I have been running MD simulation on our HPC server. So far we have been able to carry out our work without any problems. However, we needed to stop last couple of our simulations due to a warning popping up saying “Your jobs are running below the expected efficiency, there might be some problems with your input files, libraries, parameters or with applications that you use. Finish your queued jobs and send them back to the queue with the appropriate configuration.”
-u: username -p: servername -N:1 -n:28 Eff:3.56%
What could be the cause of the problem here? I can provide the required files in case of need.
do you happen to know from where exactly that warning is coming?
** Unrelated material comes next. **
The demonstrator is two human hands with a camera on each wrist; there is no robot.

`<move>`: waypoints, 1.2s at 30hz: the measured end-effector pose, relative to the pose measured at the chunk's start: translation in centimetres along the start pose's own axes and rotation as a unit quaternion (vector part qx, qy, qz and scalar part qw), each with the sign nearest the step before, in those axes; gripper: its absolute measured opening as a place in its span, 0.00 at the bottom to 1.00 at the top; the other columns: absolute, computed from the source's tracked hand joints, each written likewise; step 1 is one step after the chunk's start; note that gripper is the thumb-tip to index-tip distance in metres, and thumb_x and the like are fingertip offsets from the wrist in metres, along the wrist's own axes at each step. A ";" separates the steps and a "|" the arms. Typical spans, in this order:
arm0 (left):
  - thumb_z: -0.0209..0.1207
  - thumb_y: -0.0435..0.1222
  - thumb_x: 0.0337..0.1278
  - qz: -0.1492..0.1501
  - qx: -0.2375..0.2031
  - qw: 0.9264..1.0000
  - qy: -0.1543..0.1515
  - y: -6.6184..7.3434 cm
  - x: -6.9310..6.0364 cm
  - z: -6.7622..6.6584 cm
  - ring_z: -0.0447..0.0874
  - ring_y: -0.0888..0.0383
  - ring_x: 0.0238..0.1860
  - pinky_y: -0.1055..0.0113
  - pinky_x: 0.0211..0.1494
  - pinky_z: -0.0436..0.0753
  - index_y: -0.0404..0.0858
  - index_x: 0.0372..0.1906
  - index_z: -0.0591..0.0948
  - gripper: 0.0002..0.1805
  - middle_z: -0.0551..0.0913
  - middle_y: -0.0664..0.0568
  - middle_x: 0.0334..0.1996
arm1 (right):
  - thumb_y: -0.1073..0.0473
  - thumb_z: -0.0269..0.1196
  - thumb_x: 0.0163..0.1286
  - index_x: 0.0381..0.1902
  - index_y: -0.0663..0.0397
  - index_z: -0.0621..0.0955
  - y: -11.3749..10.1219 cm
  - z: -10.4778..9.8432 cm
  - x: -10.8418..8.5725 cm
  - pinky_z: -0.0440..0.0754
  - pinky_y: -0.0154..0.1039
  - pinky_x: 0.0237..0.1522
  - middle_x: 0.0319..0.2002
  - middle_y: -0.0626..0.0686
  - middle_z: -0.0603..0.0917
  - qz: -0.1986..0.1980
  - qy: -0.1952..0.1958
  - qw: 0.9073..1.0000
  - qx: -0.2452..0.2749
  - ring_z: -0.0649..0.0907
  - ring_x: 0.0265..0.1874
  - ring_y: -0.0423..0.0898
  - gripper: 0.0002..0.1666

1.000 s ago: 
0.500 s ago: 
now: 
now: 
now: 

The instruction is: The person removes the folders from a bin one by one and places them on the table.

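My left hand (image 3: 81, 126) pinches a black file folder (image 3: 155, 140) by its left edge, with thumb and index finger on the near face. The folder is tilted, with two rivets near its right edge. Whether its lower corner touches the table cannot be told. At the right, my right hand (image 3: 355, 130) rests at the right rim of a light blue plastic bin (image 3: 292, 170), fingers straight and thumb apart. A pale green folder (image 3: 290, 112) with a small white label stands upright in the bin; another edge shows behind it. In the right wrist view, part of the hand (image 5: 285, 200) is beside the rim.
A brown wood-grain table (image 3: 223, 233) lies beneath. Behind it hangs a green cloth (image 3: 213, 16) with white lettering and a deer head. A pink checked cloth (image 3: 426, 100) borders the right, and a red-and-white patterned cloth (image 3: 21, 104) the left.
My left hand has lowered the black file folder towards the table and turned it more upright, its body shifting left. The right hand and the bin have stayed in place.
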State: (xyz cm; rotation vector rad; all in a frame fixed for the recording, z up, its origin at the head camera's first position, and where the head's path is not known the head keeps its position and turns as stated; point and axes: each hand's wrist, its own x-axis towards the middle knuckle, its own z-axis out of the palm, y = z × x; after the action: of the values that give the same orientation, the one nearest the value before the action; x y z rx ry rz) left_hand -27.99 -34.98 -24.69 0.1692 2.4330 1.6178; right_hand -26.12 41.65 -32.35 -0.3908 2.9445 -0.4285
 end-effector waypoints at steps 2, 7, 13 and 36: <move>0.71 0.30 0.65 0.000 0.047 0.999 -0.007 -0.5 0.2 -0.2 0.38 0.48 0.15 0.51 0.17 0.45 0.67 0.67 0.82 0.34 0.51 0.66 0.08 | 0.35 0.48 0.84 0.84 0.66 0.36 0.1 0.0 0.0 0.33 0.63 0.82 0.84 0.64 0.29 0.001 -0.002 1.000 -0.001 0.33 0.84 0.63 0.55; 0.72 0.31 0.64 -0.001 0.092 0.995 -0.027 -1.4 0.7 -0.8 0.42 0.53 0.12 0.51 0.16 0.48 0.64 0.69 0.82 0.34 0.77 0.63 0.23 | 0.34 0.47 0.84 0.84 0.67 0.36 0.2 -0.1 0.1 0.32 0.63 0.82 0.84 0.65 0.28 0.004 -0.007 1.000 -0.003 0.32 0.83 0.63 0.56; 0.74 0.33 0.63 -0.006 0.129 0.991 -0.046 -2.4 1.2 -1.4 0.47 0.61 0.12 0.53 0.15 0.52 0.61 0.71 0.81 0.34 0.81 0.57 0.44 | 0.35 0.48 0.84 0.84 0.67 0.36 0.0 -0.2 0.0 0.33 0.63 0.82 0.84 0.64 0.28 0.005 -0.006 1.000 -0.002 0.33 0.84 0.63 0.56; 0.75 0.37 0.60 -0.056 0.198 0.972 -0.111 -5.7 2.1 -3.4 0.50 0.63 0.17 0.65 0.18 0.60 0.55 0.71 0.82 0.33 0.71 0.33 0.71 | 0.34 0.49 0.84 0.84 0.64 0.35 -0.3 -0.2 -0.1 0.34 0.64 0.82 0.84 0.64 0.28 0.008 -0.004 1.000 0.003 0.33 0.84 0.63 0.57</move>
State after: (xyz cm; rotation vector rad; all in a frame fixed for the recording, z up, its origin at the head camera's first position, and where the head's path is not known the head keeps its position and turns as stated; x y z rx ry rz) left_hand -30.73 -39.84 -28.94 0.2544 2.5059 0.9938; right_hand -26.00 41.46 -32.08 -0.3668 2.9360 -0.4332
It’s not coming from GROMACS :)
Do you have reason to believe that your MD performance is a lot lower than expected? Can you compare your MD performances to other settings that ran fine?
I’m using slurm based cluster to perform the simulations, I’m not sure but maybe it’s coming from some problems on the server. When we contacted the specialist she stated that the problem might be related to -ntmpi and -ntomp parameters. I haven’t used these parameters before, actually I’m new to GROMACS and could not figure it out.
Actually the settings of MD simulations that worked properly are similar with the problematic ones. I did not change anything.
There are two things unusual here which potentially lead to problems:
you set OMP_NUM_THREADS=1 although later you instruct mdrun to use 4 OpenMP threads (-ntomp 4).
The name gmx_mpi suggests that this executable is linked to a real MPI library, although then it would choke on the -ntmpi 2 command line argument. Maybe it’s just the naming, or is there something on stdout/stderr?
How big is your system in terms of number of atoms?
Actually, I was facing the efficiency problem before adding these parameters (-ntmpi and ntomp). The problem didn’t lead to automatically stop the simulation but I needed to manually terminate it in order not to cause any trouble. And I need to state that I directly used these figures (2 and 4) which was taken from the “examples for mdrun on one node” section in the manual entitled “getting good performance from mdrun”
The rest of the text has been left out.